■ Description of the task: The entries below contain a line with "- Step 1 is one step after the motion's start" and a line with "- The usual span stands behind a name". Quote exactly those two lines and all lines between them.

■ Data records:
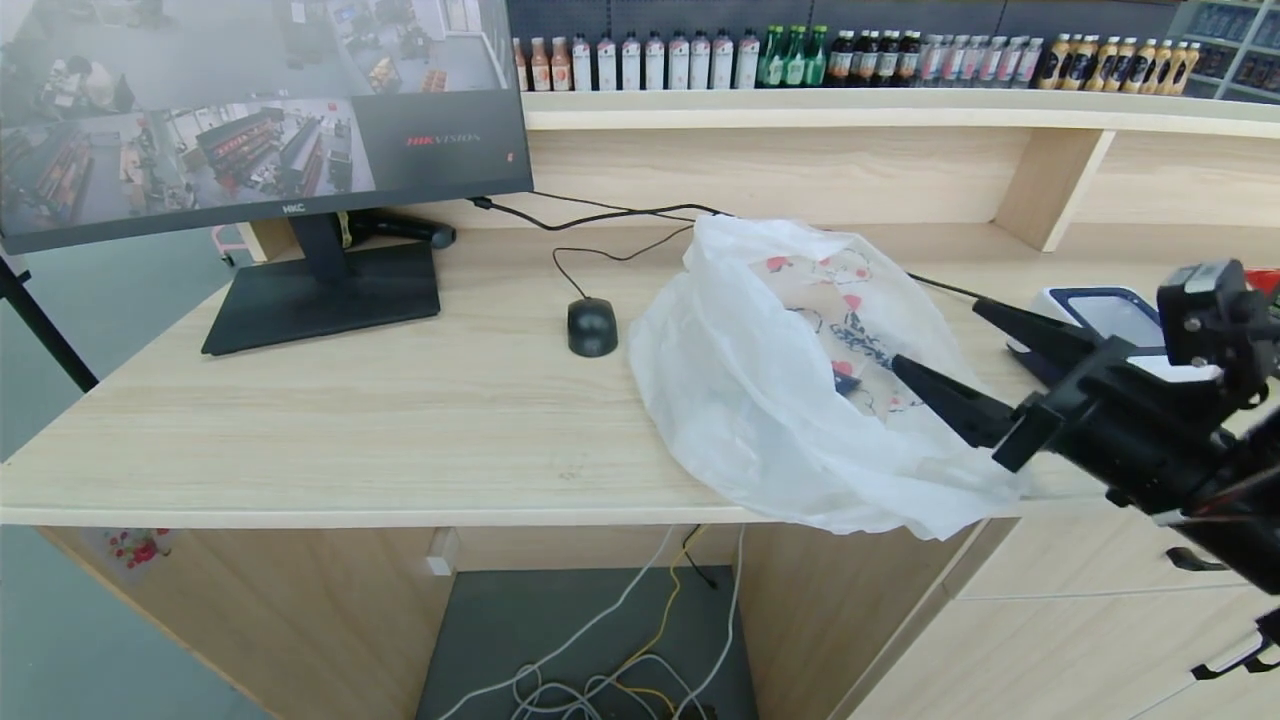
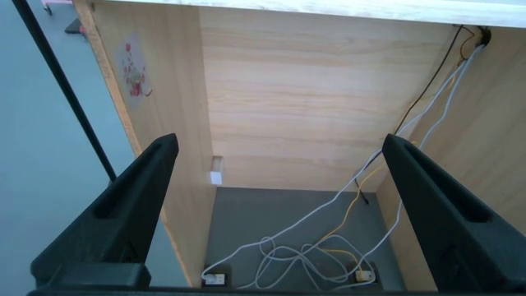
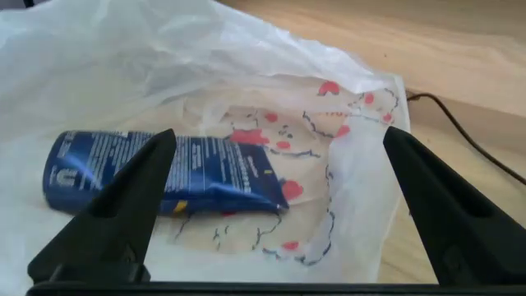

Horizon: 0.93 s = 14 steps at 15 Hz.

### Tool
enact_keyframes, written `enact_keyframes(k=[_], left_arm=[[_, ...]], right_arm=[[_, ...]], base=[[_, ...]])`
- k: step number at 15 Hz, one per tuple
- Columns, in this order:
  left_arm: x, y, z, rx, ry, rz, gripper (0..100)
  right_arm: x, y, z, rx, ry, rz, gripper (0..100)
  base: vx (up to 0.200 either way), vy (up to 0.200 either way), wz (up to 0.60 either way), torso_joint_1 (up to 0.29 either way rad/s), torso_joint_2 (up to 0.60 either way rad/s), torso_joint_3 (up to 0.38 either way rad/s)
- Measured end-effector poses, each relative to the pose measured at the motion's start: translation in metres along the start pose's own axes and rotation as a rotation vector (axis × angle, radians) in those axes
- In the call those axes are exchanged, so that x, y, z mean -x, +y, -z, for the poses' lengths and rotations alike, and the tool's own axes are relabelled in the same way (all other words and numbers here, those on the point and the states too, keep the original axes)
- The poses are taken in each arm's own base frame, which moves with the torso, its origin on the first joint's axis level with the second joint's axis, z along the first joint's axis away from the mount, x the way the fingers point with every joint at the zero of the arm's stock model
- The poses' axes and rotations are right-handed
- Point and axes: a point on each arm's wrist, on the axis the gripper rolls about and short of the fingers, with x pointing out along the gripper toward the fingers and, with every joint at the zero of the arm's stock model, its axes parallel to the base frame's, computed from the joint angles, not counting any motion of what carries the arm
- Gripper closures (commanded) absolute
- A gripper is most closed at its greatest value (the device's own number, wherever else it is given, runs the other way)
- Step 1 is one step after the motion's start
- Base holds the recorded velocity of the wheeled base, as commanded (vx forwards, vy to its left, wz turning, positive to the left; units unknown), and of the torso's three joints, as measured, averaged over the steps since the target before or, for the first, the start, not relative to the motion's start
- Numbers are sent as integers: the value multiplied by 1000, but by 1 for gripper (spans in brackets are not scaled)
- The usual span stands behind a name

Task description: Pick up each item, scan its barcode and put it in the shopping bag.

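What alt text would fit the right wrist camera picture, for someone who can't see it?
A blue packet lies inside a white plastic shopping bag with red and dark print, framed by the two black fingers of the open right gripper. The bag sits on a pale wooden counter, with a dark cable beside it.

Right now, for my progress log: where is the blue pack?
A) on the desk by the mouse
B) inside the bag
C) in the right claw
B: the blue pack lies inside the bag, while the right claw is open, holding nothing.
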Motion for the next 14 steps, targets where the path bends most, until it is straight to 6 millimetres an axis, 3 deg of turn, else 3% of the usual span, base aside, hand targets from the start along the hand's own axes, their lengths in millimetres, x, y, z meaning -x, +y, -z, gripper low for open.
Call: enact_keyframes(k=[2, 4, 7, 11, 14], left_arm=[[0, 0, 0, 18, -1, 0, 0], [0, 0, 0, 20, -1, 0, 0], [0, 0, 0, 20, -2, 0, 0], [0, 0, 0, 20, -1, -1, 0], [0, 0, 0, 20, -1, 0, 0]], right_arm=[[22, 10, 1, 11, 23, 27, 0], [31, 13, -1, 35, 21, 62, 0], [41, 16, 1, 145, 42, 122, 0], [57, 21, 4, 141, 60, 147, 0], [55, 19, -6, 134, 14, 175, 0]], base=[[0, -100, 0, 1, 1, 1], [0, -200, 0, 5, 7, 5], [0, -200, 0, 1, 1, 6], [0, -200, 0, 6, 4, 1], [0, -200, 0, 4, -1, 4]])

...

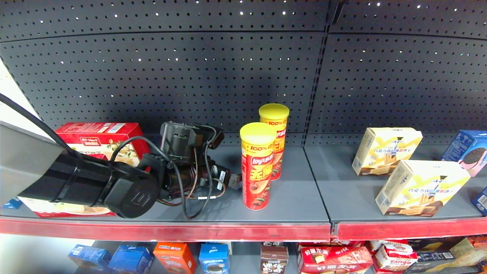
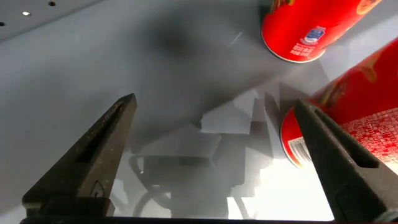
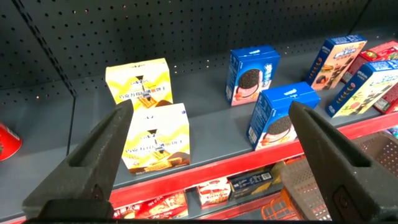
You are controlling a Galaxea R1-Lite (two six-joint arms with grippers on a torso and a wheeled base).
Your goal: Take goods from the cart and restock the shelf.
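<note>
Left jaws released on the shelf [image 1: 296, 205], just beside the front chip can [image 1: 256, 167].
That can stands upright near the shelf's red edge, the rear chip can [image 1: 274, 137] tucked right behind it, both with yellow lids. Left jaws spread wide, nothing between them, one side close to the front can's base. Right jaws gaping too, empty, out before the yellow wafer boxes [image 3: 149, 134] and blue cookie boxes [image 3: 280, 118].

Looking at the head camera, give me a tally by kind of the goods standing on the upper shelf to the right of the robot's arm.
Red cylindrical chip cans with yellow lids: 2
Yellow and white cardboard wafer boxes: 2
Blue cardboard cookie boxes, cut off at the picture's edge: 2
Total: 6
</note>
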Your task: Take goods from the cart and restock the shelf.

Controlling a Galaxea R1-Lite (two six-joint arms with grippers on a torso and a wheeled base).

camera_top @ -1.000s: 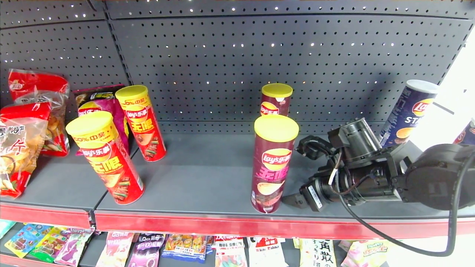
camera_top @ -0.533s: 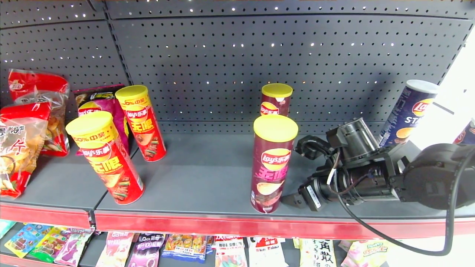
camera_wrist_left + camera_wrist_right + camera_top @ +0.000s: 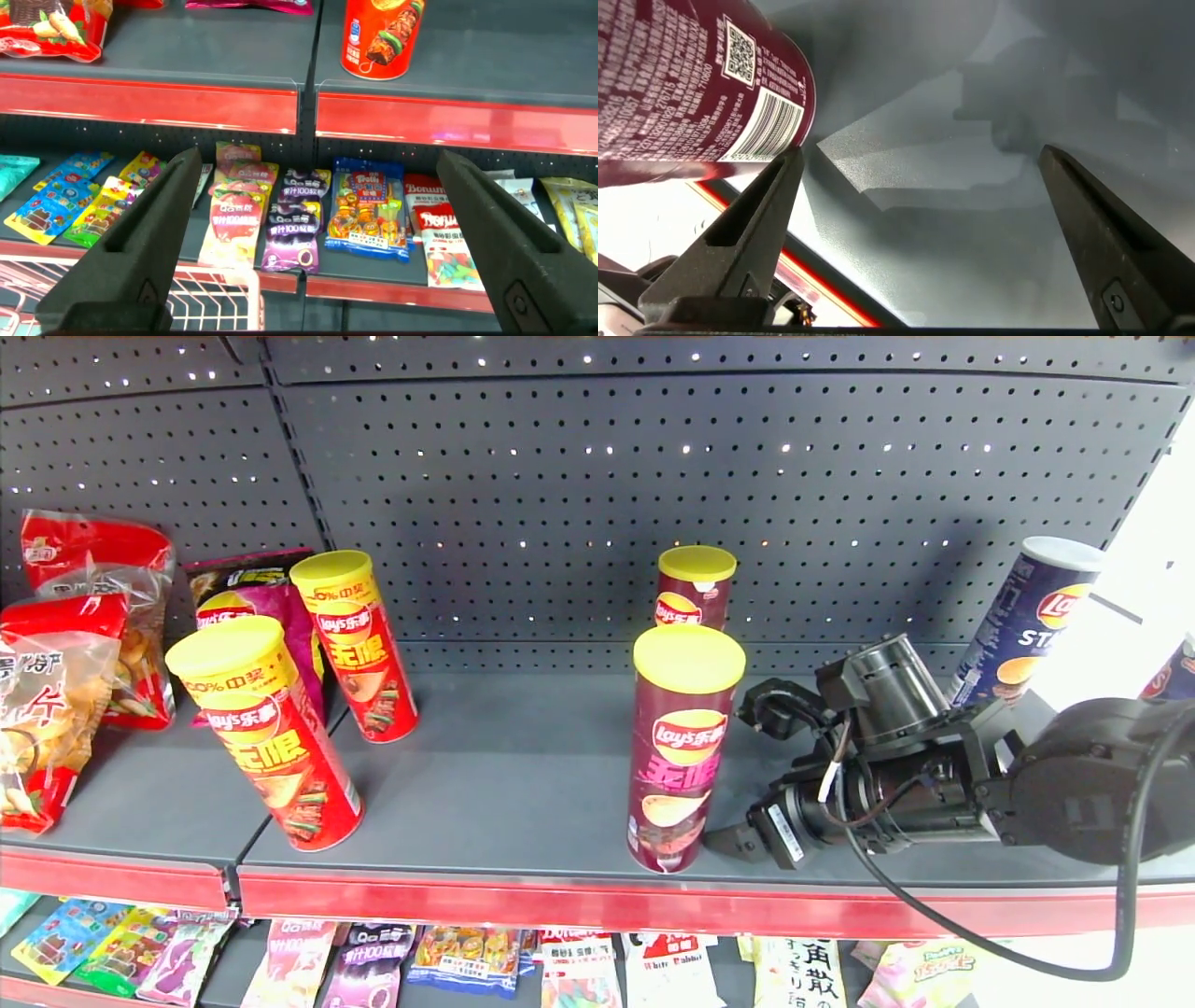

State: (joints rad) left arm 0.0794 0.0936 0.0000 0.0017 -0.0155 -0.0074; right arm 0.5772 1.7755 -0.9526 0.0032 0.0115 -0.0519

■ Task output:
- Step 1 is one step after the motion's start
- Base holds the recorded velocity of the wheeled base, as commanded (vx forwards, vy to its left, wz turning, positive to the left; units unknown), and of the torso's three joints, as measured, averaged over the steps since the target before or, for the first, the start, not relative to the motion's start
- Numbers are sent as integers: the value multiplied by 1000, but by 1 for gripper (spans in brackets are not scaled)
- The usual span stands behind a name

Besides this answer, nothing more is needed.